[SUPPLIED MATERIAL]
Segment Open

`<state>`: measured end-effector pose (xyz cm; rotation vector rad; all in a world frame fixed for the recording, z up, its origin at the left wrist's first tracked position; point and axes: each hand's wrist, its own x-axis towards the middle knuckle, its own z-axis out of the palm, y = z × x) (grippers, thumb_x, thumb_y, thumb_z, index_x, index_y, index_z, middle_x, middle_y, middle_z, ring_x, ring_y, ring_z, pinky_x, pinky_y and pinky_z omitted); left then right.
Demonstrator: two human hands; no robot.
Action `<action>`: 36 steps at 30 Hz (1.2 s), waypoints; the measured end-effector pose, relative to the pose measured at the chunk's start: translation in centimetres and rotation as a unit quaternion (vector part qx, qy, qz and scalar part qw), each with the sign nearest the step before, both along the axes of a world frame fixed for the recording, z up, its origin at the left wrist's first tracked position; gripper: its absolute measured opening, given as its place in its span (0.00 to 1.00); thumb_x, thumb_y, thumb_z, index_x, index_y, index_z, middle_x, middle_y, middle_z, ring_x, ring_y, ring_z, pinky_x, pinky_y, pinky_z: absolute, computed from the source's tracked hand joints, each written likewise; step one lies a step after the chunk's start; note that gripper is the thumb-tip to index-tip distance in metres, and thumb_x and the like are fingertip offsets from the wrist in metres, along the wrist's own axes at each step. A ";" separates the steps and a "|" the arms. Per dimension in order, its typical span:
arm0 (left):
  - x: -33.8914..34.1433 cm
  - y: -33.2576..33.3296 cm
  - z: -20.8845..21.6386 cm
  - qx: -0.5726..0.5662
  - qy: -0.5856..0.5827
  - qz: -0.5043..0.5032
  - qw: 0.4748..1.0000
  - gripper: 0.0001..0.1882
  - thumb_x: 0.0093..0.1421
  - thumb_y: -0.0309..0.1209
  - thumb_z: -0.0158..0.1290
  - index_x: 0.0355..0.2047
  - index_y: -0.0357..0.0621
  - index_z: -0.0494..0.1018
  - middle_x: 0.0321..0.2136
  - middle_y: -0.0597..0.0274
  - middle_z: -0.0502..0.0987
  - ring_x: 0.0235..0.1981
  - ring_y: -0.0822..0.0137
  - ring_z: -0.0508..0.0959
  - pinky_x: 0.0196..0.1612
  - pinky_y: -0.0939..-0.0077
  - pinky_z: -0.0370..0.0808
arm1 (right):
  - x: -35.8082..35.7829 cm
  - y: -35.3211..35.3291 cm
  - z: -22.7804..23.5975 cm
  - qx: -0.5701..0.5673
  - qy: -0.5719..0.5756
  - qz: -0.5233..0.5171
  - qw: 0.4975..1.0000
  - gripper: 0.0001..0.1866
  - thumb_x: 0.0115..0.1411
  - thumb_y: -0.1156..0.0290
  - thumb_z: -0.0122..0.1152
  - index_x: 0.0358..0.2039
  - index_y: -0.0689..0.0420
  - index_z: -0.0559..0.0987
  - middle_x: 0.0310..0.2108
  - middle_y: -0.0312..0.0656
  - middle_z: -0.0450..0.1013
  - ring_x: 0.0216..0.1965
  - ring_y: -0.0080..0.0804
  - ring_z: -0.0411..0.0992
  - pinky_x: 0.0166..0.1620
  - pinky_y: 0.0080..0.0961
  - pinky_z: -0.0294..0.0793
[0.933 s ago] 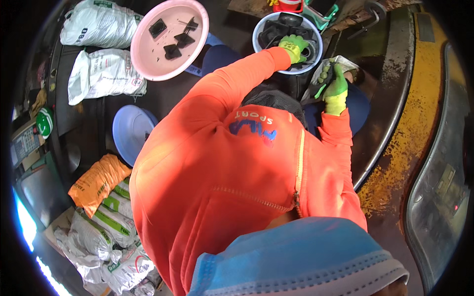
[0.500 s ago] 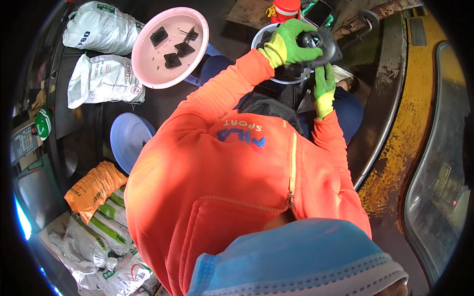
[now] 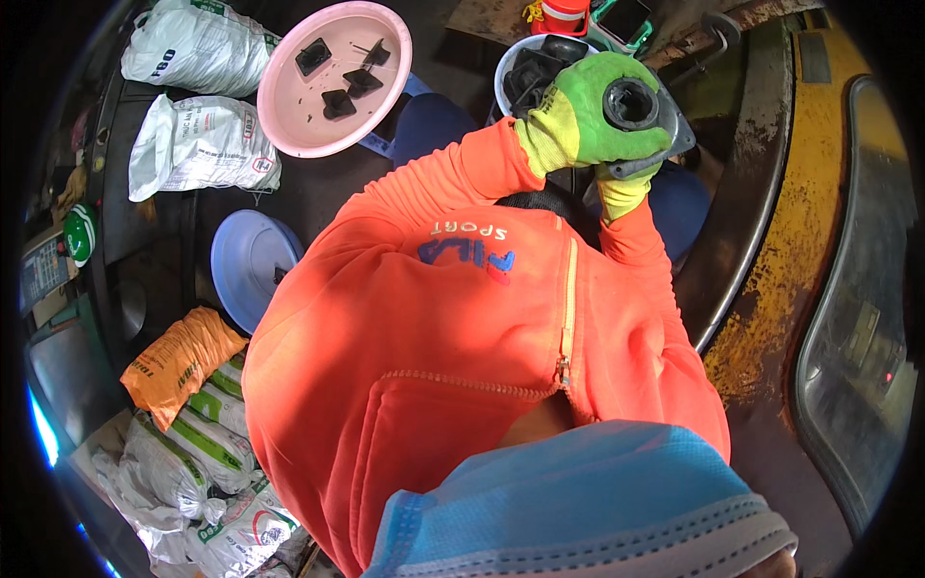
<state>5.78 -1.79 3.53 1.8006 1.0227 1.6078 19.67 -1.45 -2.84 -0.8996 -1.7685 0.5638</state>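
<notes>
My left hand (image 3: 597,111), in a green and yellow glove, is closed round a black flanged part (image 3: 680,137) with a round hollow collar. The collar's opening faces up between my thumb and fingers. Beneath the part is my right hand (image 3: 626,193), gloved alike; its fingers are hidden by the part and the left hand, so what they hold does not show. Just beyond my left hand, a light basin (image 3: 500,79) holds several black pieces (image 3: 532,77).
A pink basin (image 3: 306,125) with several small black pieces stands at the far left. A blue basin (image 3: 236,275), white sacks (image 3: 207,149) and an orange sack (image 3: 183,361) lie left. A red container (image 3: 562,16) stands beyond my hands; a rusty yellow machine panel (image 3: 771,289) is right.
Both hands have come nearer my body with the black part, which has turned so its collar opening faces up. My right hand has gone under the part. More of the light basin shows.
</notes>
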 end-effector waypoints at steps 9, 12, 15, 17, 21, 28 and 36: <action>-1.4 0.1 0.4 -0.013 -0.007 -0.119 0.993 0.22 0.43 0.30 0.69 0.40 0.40 0.77 0.37 0.59 0.80 0.38 0.65 0.80 0.42 0.71 0.77 | 1.8 0.2 2.6 0.001 -0.087 0.151 0.985 0.24 0.53 0.73 0.69 0.50 0.59 0.75 0.47 0.42 0.75 0.47 0.34 0.74 0.50 0.31 0.75; -1.8 0.2 0.5 -0.033 -0.024 -0.167 0.985 0.21 0.44 0.30 0.68 0.40 0.40 0.77 0.37 0.59 0.80 0.38 0.65 0.81 0.42 0.71 0.77 | 1.8 -0.3 3.9 -0.039 -0.093 0.148 0.984 0.27 0.48 0.74 0.73 0.50 0.60 0.75 0.47 0.42 0.75 0.47 0.34 0.74 0.49 0.30 0.75; -2.1 0.4 0.8 -0.022 -0.010 -0.193 0.981 0.20 0.44 0.30 0.67 0.39 0.40 0.78 0.38 0.59 0.80 0.39 0.64 0.81 0.42 0.70 0.77 | 1.2 -0.7 5.3 -0.162 0.003 0.196 0.967 0.36 0.39 0.75 0.77 0.51 0.62 0.73 0.46 0.41 0.74 0.47 0.33 0.72 0.48 0.29 0.73; -2.5 0.5 0.9 -0.039 0.009 -0.215 0.976 0.19 0.44 0.31 0.66 0.38 0.40 0.78 0.39 0.59 0.80 0.40 0.63 0.80 0.43 0.69 0.77 | 0.9 -0.9 6.1 -0.202 0.012 0.202 0.958 0.36 0.38 0.77 0.78 0.51 0.62 0.73 0.46 0.40 0.74 0.46 0.31 0.72 0.48 0.28 0.73; -3.3 1.0 0.4 -0.121 0.033 -0.332 0.935 0.22 0.43 0.33 0.65 0.40 0.39 0.78 0.44 0.55 0.79 0.47 0.61 0.78 0.49 0.67 0.75 | 0.6 -1.4 6.6 -0.261 0.074 0.267 0.925 0.33 0.43 0.78 0.75 0.52 0.61 0.72 0.45 0.39 0.75 0.45 0.30 0.73 0.46 0.27 0.75; -3.5 3.6 0.3 -0.181 0.011 -0.607 0.774 0.26 0.41 0.33 0.65 0.43 0.39 0.77 0.48 0.53 0.77 0.52 0.58 0.75 0.54 0.65 0.71 | -0.3 -1.1 4.5 -0.119 -0.009 0.240 0.963 0.27 0.51 0.74 0.70 0.52 0.60 0.73 0.41 0.40 0.76 0.43 0.31 0.74 0.43 0.27 0.76; -2.4 2.6 -0.3 -0.043 0.058 -0.179 0.981 0.32 0.40 0.36 0.71 0.46 0.38 0.75 0.53 0.53 0.74 0.53 0.62 0.75 0.57 0.66 0.70 | 0.4 1.7 1.5 0.091 -0.059 0.043 0.993 0.22 0.57 0.67 0.66 0.49 0.61 0.74 0.42 0.43 0.76 0.43 0.36 0.75 0.48 0.30 0.74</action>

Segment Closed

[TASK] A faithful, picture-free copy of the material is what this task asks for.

[RESPONSE AREA]
`<state>`: measured end-effector pose (xyz cm; rotation vector rad; all in a world frame fixed for the recording, z up, its origin at the left wrist's first tracked position; point and axes: each hand's wrist, its own x-axis towards the middle knuckle, its own z-axis out of the palm, y = z × x) (grippers, thumb_x, thumb_y, thumb_z, index_x, index_y, index_z, middle_x, middle_y, middle_z, ring_x, ring_y, ring_z, pinky_x, pinky_y and pinky_z omitted); left then right.
Demonstrator: two human hands; no robot.
Action `<action>`: 36 steps at 30 Hz (1.2 s), waypoints; the measured end-effector pose, relative to the pose measured at the chunk's start: translation in centimetres and rotation as a unit quaternion (vector part qx, qy, qz and scalar part qw), each with the sign nearest the step before, both along the axes of a world frame fixed for the recording, z up, its origin at the left wrist's first tracked position; gripper: its absolute measured opening, given as its place in its span (0.00 to 1.00); thumb_x, thumb_y, thumb_z, index_x, index_y, index_z, middle_x, middle_y, middle_z, ring_x, ring_y, ring_z, pinky_x, pinky_y, pinky_z: absolute, computed from the source's tracked hand joints, each written likewise; step one lies a step after the chunk's start; note that gripper is the thumb-tip to index-tip distance in metres, and thumb_x and the like are fingertip offsets from the wrist in metres, along the wrist's own axes at each step. A ";" separates the steps and a "|" the arms. Per dimension in order, its typical span:
arm0 (left):
  - x: -33.8914..34.1433 cm
  - y: -33.2576..33.3296 cm
  - z: -20.8845..21.6386 cm
  - qx: -0.5726..0.5662
  - qy: -0.5856..0.5827
  - qz: -0.5043..0.5032
  - qw: 0.4748..1.0000
  - gripper: 0.0001..0.1882
  - thumb_x: 0.0093..0.1421
  - thumb_y: -0.0309..0.1209
  - thumb_z: -0.0158..0.1290
  - index_x: 0.0355..0.2047
  - index_y: -0.0357..0.0621
  - index_z: -0.0494..0.1018
  - middle_x: 0.0321..0.2136
  - middle_y: -0.0597..0.0274
  - middle_z: -0.0502..0.0987
  - ring_x: 0.0235..0.1981
  - ring_y: -0.0822..0.0137
  - ring_z: -0.0508..0.0959
  - pinky_x: 0.0196..0.1612
  - pinky_y: -0.0939..-0.0077
  - pinky_z: -0.0370..0.0808
arm1 (right):
  - x: -35.8082..35.7829 cm
  - y: -35.3211..35.3291 cm
  - z: -22.7804..23.5975 cm
  - qx: -0.5701..0.5673
  - qy: -0.5719..0.5756
  - qz: -0.5233..0.5171
  - qw: 0.4975..1.0000
  - gripper: 0.0001..0.1866
  - thumb_x: 0.0115..0.1411
  - thumb_y: -0.1156..0.0290
  - thumb_z: -0.0122..0.1152
  - index_x: 0.0358..0.2039
  - index_y: -0.0689..0.0420
  - index_z: -0.0559..0.0987
  - middle_x: 0.0310..0.2108
  - middle_y: -0.0312..0.0656
  - middle_z: -0.0450..0.1013
  - ring_x: 0.0216..0.1965
  - ring_y: -0.0080..0.0804
  - ring_z: -0.0411..0.0992
  - pinky_x: 0.0166..0.1620
  - pinky_y: 0.0080..0.0961
  - pinky_z: -0.0294..0.0793
[0.933 s ago] 
[0.500 s ago] 
[now] 
<state>5.78 -1.79 3.53 1.8006 1.0227 1.6078 19.67 -1.45 -2.84 -0.8996 -1.7685 0.5638</state>
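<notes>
My left hand (image 3: 597,111), in a green and yellow glove, is closed round a black flanged part (image 3: 680,137) with a round hollow collar. The collar's opening faces up between my thumb and fingers. Beneath the part is my right hand (image 3: 626,193), gloved alike; its fingers are hidden by the part and the left hand, so what they hold does not show. Just beyond my left hand, a light basin (image 3: 500,79) holds several black pieces (image 3: 532,77).
A pink basin (image 3: 306,125) with several small black pieces stands at the far left. A blue basin (image 3: 236,275), white sacks (image 3: 207,149) and an orange sack (image 3: 183,361) lie left. A red container (image 3: 562,16) stands beyond my hands; a rusty yellow machine panel (image 3: 771,289) is right.
Both hands have come nearer my body with the black part, which has turned so its collar opening faces up. My right hand has gone under the part. More of the light basin shows.
</notes>
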 end-effector waypoints at steps 9, 12, 15, 17, 21, 28 and 36: <action>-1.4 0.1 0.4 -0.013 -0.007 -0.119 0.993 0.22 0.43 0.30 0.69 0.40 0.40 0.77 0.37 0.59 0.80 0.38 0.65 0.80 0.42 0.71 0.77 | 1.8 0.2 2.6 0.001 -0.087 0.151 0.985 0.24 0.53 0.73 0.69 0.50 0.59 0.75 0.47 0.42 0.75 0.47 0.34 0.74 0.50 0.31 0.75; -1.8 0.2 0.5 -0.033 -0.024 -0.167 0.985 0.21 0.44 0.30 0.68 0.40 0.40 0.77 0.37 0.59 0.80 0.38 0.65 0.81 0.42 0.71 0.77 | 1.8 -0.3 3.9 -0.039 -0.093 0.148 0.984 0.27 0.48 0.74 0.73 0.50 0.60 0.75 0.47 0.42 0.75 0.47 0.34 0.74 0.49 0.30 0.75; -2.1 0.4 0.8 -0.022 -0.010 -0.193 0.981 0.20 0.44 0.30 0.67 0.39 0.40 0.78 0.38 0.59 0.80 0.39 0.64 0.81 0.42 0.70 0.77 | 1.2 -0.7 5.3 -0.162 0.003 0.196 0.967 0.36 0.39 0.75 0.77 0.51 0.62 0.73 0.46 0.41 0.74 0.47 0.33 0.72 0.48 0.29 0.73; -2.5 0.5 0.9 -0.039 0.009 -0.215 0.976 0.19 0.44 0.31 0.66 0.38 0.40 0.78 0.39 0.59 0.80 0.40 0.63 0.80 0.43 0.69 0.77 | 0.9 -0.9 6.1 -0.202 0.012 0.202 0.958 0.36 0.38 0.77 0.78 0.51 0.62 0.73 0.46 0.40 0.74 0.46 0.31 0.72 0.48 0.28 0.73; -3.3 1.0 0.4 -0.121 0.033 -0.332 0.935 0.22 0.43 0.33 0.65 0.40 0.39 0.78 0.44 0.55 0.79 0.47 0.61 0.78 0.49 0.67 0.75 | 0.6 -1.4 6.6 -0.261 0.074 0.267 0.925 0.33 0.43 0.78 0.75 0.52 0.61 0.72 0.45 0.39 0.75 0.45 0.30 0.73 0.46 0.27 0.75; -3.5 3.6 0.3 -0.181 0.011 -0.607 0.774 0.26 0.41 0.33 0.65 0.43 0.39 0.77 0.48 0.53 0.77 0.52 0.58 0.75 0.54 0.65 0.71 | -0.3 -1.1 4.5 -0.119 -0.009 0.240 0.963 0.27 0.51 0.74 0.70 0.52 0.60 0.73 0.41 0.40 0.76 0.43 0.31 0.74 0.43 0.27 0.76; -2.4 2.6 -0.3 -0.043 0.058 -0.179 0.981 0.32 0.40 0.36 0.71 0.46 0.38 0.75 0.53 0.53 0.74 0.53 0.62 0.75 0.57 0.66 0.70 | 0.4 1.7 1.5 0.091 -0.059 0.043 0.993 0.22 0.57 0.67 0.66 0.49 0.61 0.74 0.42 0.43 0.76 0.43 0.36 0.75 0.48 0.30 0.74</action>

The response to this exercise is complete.